More than anything else, I am torn by the fact that moving to Israel means leaving my family. I am fortunate to have a wonderful family. I am close with both my brother and my sister, and my mother and father have always been my best friends. Moving to Israel does not mean that I will lose these special relationships, however, it does mean that they will change. All of us will have to redefine our relationships with each other to meet the new restrictions of living thousands of miles apart. Telephone calls will no longer be able to run on for an hour, nor will they occur every few days; we will have to plan visits months in advance; and we will not spend birthdays and holidays together. Life will constantly remind us of the vast distances that separate us. (We will be unaware of the daily events in each others' lives.) These are the realities of choosing to live in a homeland which, in many ways, is so far from home. Although it is in the nature of things that children grow up, build their own homes, and begin their own families, there remains within all of us a part (no matter how small) that considers home to be wherever mom and dad are.

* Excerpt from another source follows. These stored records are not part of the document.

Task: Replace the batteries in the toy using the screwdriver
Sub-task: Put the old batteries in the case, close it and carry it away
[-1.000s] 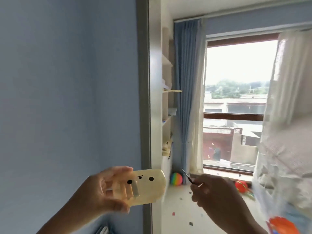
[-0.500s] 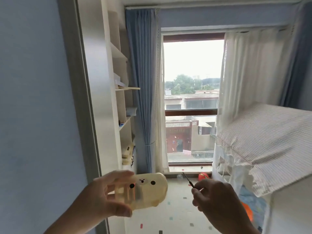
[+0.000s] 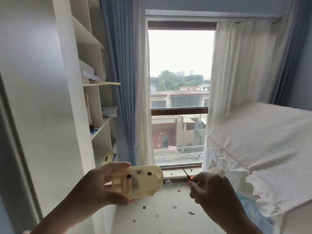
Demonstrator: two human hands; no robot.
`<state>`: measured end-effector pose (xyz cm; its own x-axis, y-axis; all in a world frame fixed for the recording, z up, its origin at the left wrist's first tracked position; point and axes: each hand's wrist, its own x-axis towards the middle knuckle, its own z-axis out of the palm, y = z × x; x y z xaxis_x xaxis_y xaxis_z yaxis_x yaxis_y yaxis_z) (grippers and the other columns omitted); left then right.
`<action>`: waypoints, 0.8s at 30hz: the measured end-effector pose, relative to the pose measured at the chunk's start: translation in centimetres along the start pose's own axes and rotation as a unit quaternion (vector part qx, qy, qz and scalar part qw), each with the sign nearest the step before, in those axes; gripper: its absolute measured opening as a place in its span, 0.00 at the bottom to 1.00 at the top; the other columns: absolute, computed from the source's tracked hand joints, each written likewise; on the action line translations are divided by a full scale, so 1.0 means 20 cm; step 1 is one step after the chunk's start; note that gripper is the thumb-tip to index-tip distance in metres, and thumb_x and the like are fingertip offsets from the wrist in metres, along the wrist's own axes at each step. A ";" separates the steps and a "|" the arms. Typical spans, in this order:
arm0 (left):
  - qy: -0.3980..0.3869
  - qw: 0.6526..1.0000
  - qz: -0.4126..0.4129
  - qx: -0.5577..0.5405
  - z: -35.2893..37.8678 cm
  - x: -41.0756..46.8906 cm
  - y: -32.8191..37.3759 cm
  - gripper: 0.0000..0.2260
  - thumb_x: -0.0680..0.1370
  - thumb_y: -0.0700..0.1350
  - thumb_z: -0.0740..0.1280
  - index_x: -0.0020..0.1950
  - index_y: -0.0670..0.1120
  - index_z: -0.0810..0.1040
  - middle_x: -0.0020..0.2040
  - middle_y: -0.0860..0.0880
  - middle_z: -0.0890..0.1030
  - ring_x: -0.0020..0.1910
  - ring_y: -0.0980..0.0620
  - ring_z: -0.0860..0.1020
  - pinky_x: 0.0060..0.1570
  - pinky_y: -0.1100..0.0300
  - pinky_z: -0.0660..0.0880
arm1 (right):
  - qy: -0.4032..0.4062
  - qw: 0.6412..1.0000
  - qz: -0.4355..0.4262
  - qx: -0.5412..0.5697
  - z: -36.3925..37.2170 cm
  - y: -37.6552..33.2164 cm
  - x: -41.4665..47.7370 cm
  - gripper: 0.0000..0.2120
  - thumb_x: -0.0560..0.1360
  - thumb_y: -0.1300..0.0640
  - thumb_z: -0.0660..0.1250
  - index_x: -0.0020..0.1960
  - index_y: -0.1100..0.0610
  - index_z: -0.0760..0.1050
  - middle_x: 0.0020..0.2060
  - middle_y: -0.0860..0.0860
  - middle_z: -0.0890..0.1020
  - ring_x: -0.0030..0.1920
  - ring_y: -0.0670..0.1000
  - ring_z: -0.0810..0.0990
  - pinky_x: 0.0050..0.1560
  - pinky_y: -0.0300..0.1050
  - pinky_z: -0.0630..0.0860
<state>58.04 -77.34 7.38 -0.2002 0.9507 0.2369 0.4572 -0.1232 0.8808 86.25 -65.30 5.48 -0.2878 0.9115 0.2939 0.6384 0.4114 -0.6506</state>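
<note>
The right hand (image 3: 214,191) is pinching the screwdriver (image 3: 187,174) in a closed grip, its tip pointing toward 11 o'clock; the toy (image 3: 143,180) is lying at 9 o'clock from that tip, near but apart, long axis left-right, with the left hand (image 3: 101,186) wrapping its left end, face side toward the camera.

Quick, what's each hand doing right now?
Left hand: closed around the yellow toy.
Right hand: closed, pinching the small screwdriver.
</note>
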 end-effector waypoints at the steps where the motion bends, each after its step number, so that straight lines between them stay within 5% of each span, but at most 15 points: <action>1: 0.006 1.000 -0.001 0.005 0.01 0.09 -0.03 0.40 0.49 0.52 0.87 0.60 0.57 0.81 0.57 0.56 0.85 0.59 0.56 0.82 0.59 0.51 0.79 | 0.002 1.000 -0.005 0.000 0.02 0.03 0.10 0.07 0.72 0.51 0.71 0.36 0.48 0.82 0.27 0.38 0.84 0.29 0.39 0.84 0.41 0.46 0.83; 9: 0.035 0.999 0.002 0.024 0.07 0.91 -0.19 0.40 0.50 0.53 0.87 0.61 0.57 0.80 0.56 0.56 0.85 0.58 0.53 0.83 0.55 0.51 0.81 | 0.012 0.999 -0.031 -0.020 0.14 0.23 0.99 0.06 0.71 0.51 0.71 0.38 0.49 0.84 0.27 0.42 0.85 0.30 0.41 0.84 0.40 0.43 0.82; 17: 0.040 0.999 -0.004 0.027 0.06 1.64 -0.39 0.37 0.55 0.35 0.84 0.63 0.49 0.79 0.55 0.53 0.86 0.55 0.54 0.84 0.48 0.62 0.82 | -0.009 1.000 -0.028 -0.009 0.34 0.40 1.77 0.05 0.72 0.52 0.71 0.40 0.50 0.84 0.30 0.44 0.87 0.34 0.44 0.86 0.42 0.47 0.83; 24: 0.040 0.999 0.011 0.018 -0.03 2.35 -0.69 0.41 0.52 0.50 0.86 0.64 0.54 0.78 0.59 0.52 0.85 0.58 0.51 0.83 0.60 0.48 0.77 | -0.001 1.000 -0.008 -0.003 0.62 0.52 2.48 0.10 0.69 0.47 0.66 0.41 0.50 0.84 0.30 0.45 0.87 0.34 0.45 0.86 0.44 0.48 0.84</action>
<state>41.79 -31.22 6.68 -0.2577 0.9220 0.2888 0.4921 -0.1320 0.8605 69.74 -15.78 4.56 -0.2997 0.9045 0.3034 0.6385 0.4264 -0.6407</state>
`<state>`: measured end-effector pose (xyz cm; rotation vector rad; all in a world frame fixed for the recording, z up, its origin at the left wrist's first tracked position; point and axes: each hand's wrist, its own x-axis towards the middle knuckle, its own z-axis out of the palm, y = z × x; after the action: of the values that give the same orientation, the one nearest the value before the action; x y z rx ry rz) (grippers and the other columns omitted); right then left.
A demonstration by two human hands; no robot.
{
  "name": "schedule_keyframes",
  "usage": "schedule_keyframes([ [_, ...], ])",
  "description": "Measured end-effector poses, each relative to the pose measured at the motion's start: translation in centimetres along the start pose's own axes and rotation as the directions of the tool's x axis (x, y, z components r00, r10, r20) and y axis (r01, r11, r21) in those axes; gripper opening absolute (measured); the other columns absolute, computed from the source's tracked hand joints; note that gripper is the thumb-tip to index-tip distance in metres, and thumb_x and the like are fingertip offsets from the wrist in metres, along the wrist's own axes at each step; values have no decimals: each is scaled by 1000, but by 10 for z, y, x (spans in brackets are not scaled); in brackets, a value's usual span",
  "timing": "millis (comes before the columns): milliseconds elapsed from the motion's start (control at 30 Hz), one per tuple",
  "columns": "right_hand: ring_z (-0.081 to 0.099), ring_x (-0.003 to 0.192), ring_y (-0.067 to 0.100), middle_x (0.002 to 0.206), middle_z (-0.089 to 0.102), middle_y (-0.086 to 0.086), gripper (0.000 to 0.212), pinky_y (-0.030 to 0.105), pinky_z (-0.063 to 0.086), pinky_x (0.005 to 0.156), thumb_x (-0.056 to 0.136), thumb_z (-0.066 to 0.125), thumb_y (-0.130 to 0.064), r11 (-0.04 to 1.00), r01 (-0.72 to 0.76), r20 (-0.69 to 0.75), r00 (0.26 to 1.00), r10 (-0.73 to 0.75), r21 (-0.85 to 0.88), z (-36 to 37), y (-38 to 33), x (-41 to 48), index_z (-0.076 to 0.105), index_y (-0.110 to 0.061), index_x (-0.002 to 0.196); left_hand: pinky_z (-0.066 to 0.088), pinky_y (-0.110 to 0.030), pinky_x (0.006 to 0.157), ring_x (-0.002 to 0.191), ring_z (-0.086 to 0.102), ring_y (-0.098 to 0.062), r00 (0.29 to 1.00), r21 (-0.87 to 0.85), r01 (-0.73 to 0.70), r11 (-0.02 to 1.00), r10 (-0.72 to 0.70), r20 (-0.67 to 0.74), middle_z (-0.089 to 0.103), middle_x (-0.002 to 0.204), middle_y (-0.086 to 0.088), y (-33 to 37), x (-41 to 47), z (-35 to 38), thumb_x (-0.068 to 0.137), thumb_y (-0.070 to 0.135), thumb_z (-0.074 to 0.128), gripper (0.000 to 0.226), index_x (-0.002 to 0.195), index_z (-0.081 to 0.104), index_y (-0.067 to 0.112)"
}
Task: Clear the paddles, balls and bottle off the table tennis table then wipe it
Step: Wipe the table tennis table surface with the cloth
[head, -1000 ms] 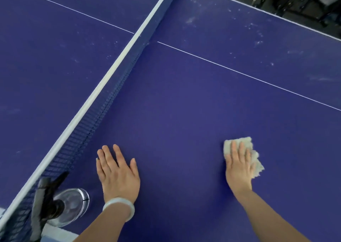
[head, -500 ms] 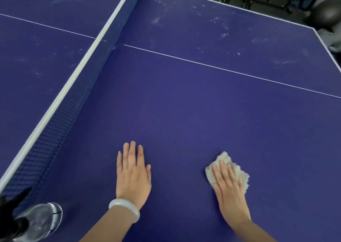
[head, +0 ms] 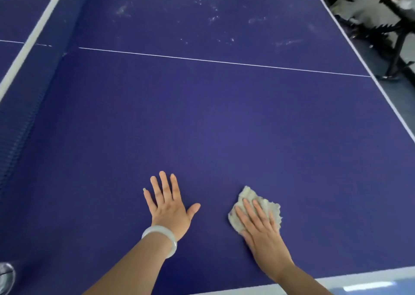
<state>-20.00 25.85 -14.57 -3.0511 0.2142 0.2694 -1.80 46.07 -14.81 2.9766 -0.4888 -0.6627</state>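
Now wiping: right hand [head: 261,227] flat, fingers straight, pressing cloth [head: 249,194] on table [head: 224,126] near its edge.
Braced alongside, left hand [head: 169,207] splayed, holding nothing. Suggest long overlapping strokes toward far smudges [head: 123,10]; even pressure.

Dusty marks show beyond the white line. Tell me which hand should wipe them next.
Right. The right hand presses the cloth flat on the table, so it can likely slide toward the dusty marks. The left hand lies bare beside it, holding nothing, good for bracing.
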Motion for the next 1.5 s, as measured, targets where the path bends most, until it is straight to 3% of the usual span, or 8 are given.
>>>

Nonetheless, there are many changes that I am eagerly looking forward to. Each day that I am in Israel I will be fulfilling my dream of living in the Jewish State, on my land, with my history, my language, and my people. National holidays will be my holidays; and the state schools will teach my culture; the museums will record my people's heritage and achievements. In Israel, everything is mine, including the problems. However, equally significant is that the issues I care about changing in Israel will be mine to change. In Israel, every individual's presence makes a difference and I want my voice to be counted. Although I know that daily life there will be filled with constant challenges for me, I know that my children will feel at home within the Israeli system, and it is they who will be my future and the future of my people.
It is comforting for me to see that many of my peers from college, who are working in the U.S., have also discovered that they need time to adjust to life. If it is tough for them to adapt to a new life in their native country, then it is only natural that I will have difficulties in one that is foreign. Just as they will eventually find their way in America, so too will I eventually find my place in Israel. (It would be unrealistic for me to expect that my Aliyah will be easy, since adjusting to life is not easy. At least, in the U.S., I would know what to expect.) Once I get off the plane in Israel, I will encounter a world that I barely know or understand. I will prepare for this new world as much as I can, but it is impossible to predict the turns, both good and bad, that will undoubtedly creep up along the way. The unexpected occurs everywhere... why shouldn't it happen to me in Israel?
And so change creeps up on the best of us, and we have only to face it and move onward and upward (pun intended).